Highway in Newfoundland and Labrador, Canada

Route 460 is an 87.5 km east-west Canadian provincial highway in Newfoundland and Labrador.

It is located on the west coast of the island of Newfoundland and has its western terminus at Cape St. George, the westernmost tip of the Port au Port Peninsula, and its eastern terminus at an interchange in Harry's Brook with Route 1, the Trans-Canada Highway, at Exit 3.

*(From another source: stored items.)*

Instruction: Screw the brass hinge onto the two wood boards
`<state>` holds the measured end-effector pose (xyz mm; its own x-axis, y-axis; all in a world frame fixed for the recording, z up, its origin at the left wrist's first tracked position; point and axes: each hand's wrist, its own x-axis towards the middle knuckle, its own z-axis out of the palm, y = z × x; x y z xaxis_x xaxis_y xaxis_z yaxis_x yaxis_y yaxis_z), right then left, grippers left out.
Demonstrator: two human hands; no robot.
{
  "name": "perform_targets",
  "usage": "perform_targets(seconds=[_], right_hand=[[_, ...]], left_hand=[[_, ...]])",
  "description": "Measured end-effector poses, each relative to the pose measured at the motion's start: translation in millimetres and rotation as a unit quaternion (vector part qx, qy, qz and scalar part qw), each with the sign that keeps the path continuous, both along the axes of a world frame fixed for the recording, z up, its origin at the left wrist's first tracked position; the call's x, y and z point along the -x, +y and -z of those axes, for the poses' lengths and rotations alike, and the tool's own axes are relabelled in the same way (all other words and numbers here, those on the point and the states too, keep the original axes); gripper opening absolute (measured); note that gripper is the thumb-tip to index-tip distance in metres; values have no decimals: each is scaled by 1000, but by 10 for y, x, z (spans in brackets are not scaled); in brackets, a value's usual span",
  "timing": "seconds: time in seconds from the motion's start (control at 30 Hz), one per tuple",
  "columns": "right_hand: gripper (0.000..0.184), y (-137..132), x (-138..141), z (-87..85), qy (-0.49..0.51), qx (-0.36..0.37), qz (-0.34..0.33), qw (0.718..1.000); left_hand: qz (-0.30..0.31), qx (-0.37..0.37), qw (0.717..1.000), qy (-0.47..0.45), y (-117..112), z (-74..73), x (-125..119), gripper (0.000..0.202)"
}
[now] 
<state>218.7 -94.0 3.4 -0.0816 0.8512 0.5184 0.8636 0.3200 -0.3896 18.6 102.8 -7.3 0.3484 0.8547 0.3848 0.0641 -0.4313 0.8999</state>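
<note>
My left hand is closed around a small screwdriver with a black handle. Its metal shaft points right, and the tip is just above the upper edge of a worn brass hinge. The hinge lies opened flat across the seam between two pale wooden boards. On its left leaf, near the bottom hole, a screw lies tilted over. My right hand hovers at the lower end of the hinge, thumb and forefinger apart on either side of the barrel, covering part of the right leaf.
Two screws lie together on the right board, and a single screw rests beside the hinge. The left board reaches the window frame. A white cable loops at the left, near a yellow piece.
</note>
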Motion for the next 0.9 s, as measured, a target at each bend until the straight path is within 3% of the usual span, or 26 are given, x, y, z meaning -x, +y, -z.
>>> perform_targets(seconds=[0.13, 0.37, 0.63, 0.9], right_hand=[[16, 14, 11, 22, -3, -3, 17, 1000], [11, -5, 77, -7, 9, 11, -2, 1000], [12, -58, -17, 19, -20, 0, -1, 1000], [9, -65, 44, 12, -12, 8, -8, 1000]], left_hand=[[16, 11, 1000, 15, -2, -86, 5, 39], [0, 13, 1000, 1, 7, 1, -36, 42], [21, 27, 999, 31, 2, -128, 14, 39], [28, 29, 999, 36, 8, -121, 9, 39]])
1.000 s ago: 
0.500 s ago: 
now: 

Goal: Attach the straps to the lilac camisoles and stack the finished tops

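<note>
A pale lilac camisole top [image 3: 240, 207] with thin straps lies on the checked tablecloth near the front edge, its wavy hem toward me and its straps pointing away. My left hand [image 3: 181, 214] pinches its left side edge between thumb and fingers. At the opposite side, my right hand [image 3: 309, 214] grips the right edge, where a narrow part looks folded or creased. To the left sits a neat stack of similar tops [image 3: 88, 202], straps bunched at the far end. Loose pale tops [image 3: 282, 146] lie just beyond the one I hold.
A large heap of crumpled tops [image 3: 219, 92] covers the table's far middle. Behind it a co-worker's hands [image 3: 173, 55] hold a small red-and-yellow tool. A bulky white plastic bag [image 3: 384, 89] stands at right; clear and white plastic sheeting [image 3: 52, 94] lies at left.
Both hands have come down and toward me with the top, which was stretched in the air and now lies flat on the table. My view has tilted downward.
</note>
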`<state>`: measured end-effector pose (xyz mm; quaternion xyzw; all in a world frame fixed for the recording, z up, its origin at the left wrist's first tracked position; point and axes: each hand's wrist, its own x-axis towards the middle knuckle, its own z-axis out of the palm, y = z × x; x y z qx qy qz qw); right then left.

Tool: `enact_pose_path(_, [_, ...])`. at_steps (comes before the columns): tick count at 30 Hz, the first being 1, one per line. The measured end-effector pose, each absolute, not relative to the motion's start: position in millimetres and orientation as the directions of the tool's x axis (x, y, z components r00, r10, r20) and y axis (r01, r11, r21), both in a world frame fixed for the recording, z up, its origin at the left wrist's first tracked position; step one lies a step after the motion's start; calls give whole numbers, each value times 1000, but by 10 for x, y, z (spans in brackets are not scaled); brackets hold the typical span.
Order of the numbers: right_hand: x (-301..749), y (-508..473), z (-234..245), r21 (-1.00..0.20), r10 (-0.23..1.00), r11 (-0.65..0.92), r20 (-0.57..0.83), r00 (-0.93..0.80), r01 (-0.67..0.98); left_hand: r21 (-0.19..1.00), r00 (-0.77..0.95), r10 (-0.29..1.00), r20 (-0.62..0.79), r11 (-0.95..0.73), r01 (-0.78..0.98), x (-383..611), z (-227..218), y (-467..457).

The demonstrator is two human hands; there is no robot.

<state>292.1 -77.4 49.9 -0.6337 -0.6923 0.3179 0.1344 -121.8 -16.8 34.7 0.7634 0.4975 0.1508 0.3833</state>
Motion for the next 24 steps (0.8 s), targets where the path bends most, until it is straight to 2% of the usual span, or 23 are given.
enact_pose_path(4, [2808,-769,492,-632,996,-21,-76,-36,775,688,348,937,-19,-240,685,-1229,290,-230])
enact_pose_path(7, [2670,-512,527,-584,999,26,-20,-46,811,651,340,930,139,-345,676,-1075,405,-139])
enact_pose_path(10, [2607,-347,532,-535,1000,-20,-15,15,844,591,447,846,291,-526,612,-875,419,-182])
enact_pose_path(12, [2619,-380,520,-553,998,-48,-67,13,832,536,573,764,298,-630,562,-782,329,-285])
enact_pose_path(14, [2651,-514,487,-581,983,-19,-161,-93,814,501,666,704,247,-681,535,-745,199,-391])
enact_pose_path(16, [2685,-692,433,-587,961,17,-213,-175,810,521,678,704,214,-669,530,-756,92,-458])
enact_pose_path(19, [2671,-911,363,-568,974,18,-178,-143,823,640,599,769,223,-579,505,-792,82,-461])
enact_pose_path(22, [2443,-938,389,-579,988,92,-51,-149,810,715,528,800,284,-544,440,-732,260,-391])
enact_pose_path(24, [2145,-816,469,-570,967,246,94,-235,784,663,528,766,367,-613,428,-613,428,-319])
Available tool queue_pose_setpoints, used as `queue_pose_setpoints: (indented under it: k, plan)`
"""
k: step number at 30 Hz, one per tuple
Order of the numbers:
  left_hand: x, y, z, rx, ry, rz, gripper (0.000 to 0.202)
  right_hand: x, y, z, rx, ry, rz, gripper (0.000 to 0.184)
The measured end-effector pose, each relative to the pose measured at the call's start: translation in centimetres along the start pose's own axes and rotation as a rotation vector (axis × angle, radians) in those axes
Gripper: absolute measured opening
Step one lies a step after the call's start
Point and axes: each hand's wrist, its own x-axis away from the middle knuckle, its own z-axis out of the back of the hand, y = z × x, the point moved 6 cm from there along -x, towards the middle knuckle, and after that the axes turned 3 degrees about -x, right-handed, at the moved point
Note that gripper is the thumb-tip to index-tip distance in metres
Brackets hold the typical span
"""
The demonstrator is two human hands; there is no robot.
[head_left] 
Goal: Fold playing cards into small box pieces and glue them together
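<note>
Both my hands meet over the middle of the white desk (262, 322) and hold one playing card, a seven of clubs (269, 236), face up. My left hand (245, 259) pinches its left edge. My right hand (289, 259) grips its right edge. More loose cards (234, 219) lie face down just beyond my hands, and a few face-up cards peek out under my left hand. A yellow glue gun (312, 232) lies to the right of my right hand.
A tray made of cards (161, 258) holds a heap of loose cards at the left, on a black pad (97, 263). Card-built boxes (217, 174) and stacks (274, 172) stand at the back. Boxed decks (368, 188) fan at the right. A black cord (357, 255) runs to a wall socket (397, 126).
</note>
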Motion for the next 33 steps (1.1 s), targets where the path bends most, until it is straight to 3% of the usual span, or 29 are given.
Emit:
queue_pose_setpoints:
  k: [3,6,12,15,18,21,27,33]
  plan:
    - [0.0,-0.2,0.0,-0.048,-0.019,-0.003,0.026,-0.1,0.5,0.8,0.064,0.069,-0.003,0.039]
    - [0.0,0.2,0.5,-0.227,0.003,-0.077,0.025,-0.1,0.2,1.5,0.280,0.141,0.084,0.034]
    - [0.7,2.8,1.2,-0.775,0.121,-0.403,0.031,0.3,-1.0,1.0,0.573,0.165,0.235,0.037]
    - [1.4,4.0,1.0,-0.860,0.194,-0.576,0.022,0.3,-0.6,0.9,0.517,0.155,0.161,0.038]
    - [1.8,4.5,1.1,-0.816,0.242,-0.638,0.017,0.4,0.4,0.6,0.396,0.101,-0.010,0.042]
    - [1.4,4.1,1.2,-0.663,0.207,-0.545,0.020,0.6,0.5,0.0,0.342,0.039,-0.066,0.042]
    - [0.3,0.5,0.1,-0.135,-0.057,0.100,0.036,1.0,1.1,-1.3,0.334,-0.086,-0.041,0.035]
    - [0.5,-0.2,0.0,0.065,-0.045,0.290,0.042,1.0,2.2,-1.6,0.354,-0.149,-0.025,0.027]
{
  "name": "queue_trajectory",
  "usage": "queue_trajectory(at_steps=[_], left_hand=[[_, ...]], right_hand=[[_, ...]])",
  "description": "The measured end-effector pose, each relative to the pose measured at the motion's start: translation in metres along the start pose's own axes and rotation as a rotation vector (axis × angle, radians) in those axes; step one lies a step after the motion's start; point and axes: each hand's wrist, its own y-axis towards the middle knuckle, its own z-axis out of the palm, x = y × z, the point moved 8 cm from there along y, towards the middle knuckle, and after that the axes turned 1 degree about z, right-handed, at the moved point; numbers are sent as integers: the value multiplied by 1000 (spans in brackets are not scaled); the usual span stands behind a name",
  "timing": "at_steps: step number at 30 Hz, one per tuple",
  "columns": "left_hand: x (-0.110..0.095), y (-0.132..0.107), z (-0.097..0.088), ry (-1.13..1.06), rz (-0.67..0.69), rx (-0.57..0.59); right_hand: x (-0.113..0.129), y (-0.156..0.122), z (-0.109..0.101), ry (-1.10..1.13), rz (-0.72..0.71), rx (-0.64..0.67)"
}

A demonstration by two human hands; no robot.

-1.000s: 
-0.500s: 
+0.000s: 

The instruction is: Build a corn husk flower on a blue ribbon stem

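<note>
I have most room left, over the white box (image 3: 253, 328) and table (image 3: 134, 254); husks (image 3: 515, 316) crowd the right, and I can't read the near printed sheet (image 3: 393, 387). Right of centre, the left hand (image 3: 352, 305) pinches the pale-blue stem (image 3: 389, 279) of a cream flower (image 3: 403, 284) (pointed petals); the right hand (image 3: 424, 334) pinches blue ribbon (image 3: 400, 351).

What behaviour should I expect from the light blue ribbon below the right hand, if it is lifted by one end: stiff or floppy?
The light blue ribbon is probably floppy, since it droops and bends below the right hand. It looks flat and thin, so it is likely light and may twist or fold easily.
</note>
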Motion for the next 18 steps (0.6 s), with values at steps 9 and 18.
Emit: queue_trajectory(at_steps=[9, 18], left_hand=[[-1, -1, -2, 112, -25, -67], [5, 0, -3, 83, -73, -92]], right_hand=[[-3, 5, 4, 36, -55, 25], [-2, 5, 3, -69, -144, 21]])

The highway has developed in several distinct sections:

- Harrys Brook to interchange with Route 461 at Long Gull Pond (17 km) was developed at the time that the Trans-Canada Highway was built across Newfoundland in the early 1960s, this section is known as White's Road.
- Long Gull Pond to interchange with Route 490 at Stephenville (16 km), the Hansen Memorial Highway, was developed by the US Army Corps of Engineers to run from Ernest Harmon AFB to the Newfoundland Railway main line at Long Gull Pond. Later, the USACE constructed its own narrow gauge railway line to connect the base with the main line, parallel to the Hansen Memorial Highway.
- Interchange with Route 490 at Stephenville to western boundary of Kippens (4.5 km), known as Kippens Road.
- Continuation from western boundary of Kippens through Port au Port and along the south coast of the Port au Port Peninsula to Cape St. George (51 km), the Port au Port Highway.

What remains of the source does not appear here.